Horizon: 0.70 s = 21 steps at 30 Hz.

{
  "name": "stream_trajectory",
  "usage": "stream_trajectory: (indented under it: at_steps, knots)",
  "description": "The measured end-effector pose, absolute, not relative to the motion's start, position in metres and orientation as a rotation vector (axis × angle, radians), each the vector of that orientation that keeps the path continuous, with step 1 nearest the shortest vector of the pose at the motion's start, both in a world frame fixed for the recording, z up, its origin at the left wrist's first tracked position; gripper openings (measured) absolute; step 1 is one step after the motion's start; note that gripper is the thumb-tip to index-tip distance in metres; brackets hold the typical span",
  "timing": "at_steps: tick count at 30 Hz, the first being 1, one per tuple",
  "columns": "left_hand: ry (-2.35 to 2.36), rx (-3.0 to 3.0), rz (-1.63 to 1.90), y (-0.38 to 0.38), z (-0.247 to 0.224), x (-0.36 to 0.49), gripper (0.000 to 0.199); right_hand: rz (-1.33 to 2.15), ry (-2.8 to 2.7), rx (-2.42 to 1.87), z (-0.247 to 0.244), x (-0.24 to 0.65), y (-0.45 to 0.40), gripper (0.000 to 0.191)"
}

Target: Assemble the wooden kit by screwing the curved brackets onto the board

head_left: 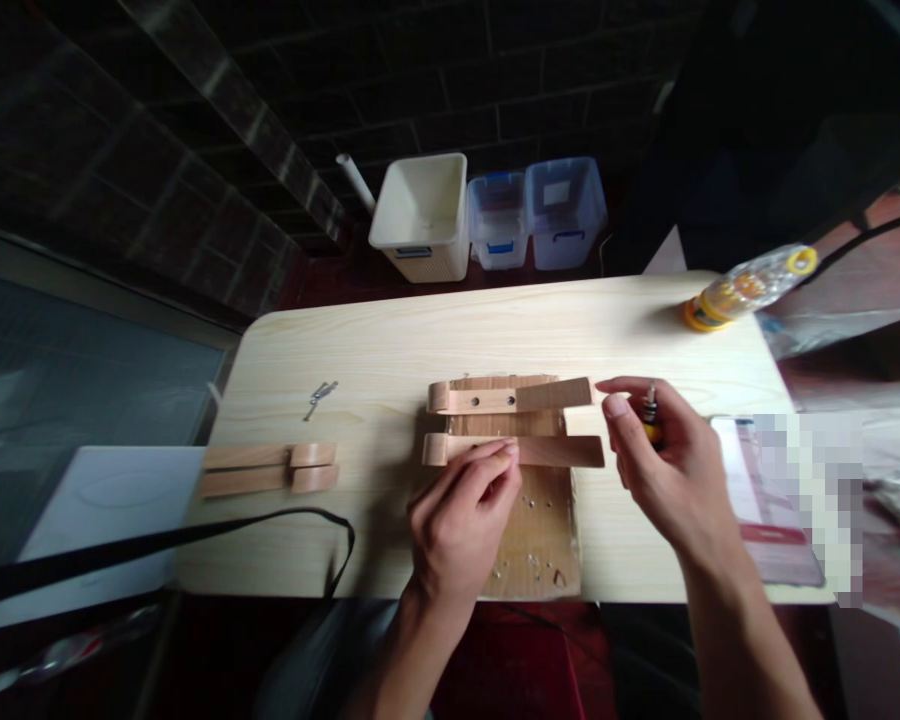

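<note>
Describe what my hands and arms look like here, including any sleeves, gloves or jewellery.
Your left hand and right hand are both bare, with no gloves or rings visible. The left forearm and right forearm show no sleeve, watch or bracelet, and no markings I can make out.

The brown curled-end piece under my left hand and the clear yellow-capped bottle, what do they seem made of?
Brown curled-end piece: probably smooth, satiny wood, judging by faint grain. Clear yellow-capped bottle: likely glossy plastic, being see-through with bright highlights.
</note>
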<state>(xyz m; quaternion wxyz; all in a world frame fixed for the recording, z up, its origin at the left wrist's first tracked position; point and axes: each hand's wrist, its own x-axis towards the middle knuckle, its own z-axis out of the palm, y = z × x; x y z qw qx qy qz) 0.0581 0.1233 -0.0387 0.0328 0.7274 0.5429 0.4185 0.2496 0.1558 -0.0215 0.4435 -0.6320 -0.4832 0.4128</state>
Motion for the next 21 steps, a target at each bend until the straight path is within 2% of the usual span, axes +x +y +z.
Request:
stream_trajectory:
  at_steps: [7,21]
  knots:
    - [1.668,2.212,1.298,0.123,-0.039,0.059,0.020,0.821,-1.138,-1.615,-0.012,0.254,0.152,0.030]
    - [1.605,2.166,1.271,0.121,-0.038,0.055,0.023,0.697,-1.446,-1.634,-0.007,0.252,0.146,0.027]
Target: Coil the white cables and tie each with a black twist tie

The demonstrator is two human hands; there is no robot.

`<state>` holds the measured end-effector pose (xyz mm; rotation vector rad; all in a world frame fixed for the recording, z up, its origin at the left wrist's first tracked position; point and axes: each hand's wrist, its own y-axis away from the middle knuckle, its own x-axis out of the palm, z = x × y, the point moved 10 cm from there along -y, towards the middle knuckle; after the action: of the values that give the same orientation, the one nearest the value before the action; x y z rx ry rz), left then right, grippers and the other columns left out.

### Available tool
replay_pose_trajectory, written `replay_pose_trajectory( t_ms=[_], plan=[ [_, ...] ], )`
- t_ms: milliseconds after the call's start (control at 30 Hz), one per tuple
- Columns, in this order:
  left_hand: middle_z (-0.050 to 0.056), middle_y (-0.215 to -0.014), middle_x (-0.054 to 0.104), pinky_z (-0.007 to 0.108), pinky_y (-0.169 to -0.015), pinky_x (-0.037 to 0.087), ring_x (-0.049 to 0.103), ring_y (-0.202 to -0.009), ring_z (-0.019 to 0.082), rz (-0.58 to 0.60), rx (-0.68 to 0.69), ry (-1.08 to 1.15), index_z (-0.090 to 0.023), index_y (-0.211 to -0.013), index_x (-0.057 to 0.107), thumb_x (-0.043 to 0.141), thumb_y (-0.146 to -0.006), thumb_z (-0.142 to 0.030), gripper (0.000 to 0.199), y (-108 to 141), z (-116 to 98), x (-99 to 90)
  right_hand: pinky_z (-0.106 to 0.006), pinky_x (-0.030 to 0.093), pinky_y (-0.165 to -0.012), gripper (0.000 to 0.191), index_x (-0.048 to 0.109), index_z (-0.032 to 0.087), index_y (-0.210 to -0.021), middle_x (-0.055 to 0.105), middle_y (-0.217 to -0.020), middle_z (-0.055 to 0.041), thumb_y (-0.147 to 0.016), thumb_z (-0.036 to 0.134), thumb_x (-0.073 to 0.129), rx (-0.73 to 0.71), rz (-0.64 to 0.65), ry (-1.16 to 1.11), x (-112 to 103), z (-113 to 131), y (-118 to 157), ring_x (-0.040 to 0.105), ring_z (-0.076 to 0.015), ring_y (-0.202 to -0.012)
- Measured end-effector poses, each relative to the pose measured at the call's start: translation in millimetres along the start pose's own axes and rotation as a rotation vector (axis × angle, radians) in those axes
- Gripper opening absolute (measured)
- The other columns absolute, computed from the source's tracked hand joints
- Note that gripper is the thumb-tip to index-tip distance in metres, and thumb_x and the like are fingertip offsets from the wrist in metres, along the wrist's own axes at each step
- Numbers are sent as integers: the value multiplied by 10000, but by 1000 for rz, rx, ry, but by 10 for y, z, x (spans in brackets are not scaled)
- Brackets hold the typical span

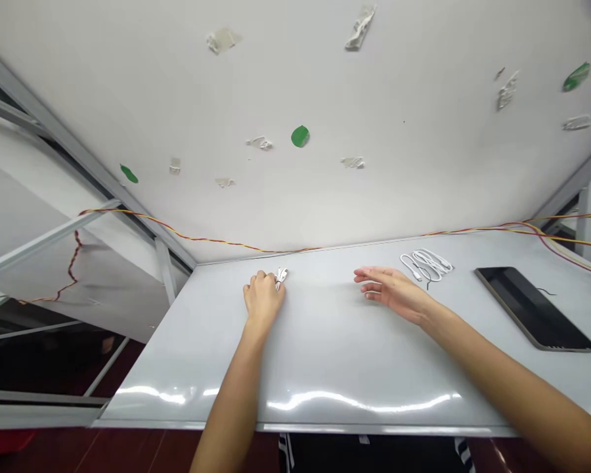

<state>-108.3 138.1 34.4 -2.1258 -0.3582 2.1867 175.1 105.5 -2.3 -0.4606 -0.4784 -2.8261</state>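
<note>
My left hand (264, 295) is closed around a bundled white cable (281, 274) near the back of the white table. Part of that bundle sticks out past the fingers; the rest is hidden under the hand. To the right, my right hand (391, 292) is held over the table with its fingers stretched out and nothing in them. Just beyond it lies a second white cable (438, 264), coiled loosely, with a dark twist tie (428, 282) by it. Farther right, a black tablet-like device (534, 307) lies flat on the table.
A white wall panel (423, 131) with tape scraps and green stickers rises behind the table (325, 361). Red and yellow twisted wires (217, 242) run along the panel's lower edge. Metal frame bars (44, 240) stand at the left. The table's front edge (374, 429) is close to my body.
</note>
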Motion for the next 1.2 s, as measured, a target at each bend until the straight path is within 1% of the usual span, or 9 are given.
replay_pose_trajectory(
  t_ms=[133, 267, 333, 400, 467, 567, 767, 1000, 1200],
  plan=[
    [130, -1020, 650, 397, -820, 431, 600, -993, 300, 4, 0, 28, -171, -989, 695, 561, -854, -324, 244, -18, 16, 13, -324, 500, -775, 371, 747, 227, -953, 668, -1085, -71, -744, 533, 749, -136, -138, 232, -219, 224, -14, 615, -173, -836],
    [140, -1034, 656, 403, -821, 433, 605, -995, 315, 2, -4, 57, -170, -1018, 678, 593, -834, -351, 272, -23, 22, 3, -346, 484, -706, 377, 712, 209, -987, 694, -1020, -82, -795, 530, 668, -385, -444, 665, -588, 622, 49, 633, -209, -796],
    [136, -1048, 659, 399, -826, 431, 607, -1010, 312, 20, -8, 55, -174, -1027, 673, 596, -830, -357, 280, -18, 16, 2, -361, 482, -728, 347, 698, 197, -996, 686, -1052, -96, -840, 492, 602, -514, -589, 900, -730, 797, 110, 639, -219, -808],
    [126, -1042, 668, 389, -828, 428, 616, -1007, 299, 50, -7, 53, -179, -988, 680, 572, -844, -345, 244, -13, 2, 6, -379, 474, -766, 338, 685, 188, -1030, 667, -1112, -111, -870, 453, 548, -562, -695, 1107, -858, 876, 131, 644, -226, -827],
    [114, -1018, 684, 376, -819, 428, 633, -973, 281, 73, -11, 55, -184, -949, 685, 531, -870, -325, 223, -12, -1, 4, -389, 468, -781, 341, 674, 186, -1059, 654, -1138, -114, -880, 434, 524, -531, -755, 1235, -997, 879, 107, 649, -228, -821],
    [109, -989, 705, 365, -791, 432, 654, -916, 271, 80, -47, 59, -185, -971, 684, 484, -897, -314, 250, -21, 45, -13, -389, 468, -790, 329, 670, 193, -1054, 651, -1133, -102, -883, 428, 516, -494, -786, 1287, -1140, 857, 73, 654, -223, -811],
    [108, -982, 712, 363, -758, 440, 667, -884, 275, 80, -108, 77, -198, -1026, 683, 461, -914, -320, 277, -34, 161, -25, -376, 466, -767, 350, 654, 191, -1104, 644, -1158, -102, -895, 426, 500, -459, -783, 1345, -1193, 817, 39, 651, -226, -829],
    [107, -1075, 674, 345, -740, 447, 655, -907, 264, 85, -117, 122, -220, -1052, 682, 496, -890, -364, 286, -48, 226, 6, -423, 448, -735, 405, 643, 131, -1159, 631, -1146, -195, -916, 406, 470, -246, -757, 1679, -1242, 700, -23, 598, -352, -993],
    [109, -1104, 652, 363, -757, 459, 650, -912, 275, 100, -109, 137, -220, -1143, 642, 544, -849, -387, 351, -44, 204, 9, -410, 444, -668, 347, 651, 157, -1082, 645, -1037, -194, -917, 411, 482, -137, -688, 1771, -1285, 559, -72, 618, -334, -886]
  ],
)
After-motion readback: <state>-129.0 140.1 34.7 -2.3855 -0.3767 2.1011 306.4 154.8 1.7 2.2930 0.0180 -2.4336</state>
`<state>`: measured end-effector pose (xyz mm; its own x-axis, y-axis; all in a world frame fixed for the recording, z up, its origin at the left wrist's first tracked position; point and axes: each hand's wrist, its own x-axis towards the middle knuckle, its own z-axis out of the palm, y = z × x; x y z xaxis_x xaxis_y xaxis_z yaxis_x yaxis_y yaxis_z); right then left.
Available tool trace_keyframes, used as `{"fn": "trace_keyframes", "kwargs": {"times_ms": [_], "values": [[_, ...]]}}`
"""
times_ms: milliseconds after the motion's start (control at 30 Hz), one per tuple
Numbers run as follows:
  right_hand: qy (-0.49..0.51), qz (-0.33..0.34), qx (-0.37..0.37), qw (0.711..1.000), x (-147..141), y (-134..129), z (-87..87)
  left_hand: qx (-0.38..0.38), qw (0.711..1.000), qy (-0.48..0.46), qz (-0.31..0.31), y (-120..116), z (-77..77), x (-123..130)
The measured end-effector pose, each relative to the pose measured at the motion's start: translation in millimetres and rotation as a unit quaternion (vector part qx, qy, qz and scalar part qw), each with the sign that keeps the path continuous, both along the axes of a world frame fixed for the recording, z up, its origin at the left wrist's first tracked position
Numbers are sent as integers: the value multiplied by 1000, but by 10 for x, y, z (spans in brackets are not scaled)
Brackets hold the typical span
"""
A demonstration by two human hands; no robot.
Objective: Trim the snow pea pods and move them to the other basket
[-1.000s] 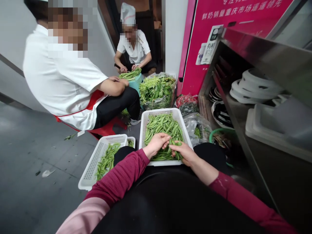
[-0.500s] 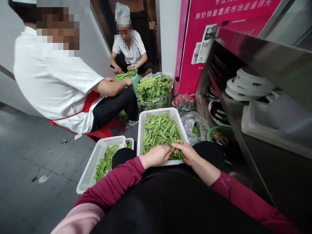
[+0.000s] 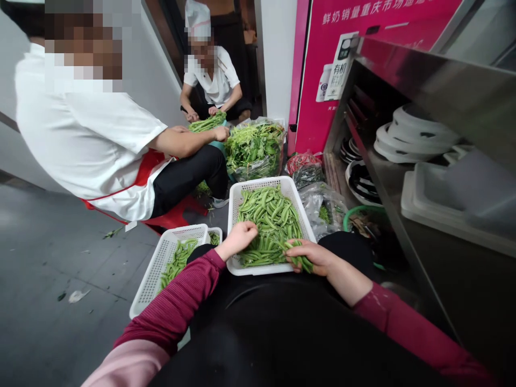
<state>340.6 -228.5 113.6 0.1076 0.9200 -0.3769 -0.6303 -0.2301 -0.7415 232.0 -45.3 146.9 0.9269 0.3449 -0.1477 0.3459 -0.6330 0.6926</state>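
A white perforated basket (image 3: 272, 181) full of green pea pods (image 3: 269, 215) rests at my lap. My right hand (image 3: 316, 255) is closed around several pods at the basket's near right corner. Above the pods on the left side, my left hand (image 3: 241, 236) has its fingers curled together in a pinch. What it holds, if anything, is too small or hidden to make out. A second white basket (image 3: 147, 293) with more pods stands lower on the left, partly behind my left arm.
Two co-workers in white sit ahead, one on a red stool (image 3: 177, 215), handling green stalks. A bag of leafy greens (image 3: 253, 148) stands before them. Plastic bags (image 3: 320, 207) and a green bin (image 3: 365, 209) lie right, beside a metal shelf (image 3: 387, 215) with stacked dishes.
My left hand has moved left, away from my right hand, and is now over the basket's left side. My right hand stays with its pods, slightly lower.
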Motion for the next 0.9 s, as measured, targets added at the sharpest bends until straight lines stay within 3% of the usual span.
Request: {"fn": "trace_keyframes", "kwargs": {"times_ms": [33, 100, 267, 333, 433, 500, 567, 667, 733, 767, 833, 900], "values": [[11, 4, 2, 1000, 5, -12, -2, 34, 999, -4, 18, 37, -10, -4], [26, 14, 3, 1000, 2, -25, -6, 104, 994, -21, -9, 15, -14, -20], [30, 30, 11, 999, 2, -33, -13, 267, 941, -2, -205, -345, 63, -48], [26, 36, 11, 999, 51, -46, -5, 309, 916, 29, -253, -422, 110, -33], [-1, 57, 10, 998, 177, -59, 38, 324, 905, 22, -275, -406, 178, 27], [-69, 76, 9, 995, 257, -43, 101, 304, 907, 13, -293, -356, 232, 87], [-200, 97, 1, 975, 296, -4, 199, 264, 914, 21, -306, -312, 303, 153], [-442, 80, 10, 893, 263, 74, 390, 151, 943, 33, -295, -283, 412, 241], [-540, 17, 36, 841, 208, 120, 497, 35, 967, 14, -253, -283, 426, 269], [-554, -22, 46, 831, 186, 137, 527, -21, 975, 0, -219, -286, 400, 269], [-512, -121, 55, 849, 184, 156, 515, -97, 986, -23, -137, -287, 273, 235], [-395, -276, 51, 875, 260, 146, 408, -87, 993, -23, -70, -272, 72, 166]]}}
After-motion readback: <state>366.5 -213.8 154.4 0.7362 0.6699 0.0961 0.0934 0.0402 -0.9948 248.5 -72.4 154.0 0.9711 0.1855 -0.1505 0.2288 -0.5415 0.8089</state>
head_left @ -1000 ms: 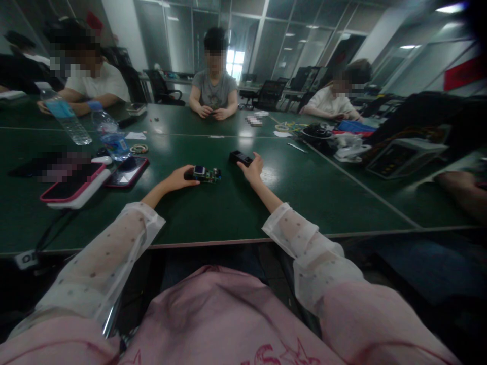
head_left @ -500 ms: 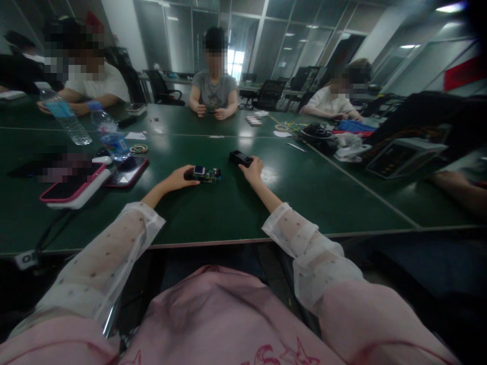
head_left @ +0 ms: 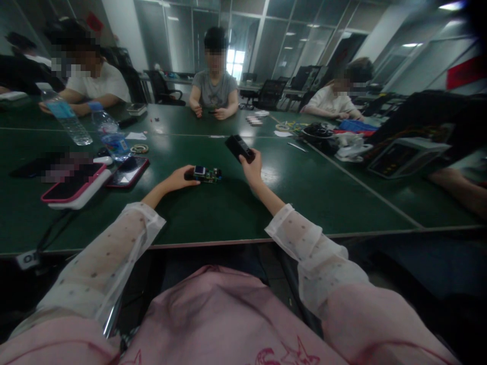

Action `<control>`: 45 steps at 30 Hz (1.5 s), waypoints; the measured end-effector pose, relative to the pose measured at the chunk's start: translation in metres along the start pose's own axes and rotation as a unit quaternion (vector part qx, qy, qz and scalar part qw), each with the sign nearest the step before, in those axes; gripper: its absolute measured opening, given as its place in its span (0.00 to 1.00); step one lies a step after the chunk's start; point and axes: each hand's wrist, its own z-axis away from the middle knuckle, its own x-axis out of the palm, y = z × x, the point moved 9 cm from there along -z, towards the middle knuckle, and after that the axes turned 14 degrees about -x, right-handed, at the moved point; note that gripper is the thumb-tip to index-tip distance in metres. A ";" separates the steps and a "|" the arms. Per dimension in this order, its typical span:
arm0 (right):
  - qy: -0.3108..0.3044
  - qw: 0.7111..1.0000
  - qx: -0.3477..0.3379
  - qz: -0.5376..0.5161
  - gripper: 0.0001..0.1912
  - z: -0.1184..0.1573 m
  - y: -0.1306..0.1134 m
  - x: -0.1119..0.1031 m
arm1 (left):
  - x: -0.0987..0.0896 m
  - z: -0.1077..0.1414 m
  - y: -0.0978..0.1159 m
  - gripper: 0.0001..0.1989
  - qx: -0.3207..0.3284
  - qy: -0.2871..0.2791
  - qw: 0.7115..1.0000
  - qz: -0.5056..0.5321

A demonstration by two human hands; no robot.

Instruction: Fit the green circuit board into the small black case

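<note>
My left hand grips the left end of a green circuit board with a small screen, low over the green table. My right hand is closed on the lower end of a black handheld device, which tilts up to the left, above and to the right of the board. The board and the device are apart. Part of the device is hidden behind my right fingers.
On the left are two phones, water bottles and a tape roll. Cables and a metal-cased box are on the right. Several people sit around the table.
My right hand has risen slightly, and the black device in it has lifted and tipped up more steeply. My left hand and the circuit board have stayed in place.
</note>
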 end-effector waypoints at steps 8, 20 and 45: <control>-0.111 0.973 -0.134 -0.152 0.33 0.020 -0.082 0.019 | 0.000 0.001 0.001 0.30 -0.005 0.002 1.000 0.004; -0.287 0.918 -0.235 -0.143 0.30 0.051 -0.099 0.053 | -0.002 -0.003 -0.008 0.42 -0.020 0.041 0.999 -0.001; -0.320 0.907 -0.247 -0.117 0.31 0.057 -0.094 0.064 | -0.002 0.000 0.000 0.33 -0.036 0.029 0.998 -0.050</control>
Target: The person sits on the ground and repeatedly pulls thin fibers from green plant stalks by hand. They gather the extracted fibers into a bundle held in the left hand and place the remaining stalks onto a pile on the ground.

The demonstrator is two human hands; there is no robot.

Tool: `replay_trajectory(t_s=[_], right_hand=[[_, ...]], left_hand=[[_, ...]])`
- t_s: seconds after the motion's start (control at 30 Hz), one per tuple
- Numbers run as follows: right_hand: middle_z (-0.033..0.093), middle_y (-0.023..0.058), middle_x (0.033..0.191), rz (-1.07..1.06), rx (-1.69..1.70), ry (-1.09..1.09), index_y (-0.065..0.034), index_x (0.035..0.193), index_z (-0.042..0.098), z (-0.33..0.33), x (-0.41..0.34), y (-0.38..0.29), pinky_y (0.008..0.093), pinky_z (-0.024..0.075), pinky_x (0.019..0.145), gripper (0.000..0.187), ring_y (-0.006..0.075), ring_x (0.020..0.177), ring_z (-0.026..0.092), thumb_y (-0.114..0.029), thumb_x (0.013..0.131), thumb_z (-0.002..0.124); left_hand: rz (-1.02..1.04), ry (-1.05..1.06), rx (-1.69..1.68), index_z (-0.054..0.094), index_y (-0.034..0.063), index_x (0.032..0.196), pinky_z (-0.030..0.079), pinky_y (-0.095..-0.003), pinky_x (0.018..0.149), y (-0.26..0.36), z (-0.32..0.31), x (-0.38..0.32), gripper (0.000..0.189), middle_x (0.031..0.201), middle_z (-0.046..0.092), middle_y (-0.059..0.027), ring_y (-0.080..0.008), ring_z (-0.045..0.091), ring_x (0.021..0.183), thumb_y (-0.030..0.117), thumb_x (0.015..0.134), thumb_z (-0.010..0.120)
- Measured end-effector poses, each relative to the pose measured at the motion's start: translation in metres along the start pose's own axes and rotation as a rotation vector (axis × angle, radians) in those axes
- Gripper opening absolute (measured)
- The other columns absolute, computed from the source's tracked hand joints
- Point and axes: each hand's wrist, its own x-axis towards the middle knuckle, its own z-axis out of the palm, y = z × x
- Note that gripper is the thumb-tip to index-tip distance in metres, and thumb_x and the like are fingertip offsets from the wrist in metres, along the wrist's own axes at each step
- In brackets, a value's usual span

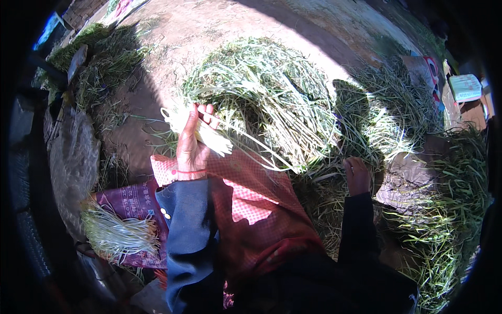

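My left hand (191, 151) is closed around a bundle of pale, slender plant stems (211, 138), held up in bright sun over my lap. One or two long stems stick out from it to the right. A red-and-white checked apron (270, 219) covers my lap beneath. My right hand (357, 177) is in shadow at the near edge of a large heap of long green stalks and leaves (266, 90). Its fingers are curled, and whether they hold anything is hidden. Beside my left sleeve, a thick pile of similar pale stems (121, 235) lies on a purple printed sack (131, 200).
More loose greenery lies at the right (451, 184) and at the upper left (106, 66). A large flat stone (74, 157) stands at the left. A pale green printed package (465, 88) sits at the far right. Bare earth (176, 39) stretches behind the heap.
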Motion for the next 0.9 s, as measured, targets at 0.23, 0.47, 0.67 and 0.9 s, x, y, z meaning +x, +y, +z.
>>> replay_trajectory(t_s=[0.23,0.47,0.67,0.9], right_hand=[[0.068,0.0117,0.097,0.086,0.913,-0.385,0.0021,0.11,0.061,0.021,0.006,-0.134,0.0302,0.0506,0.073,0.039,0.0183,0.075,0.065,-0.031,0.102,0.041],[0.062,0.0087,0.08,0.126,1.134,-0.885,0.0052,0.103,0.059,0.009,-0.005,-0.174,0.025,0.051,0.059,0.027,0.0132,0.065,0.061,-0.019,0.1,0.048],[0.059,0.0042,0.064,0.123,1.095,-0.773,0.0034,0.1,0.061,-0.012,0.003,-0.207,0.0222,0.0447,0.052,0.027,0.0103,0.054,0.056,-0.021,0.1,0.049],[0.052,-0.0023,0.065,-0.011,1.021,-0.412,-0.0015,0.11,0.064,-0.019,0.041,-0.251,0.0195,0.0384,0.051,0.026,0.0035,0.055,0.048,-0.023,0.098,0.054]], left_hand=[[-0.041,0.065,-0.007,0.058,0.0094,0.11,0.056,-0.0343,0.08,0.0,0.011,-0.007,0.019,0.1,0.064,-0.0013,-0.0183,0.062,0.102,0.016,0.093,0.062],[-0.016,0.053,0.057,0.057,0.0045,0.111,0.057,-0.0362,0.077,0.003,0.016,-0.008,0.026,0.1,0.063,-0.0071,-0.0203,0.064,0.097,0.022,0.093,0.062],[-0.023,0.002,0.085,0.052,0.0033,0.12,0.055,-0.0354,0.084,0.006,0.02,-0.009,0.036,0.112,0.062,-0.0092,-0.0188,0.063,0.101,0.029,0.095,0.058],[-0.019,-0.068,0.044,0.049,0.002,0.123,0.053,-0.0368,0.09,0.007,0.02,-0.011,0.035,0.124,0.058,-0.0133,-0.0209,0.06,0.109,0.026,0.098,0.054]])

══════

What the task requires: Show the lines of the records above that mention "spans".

Solution to the exercise:
- Numbers are sent as integers: the value multiplied by 10000, but by 1000 for rz, rx, ry, but by 10 for y, z, x (spans in brackets are not scaled)
Numbers are sent as integers: the value multiplied by 1000, but by 10 for x, y, z (spans in brackets are not scaled)

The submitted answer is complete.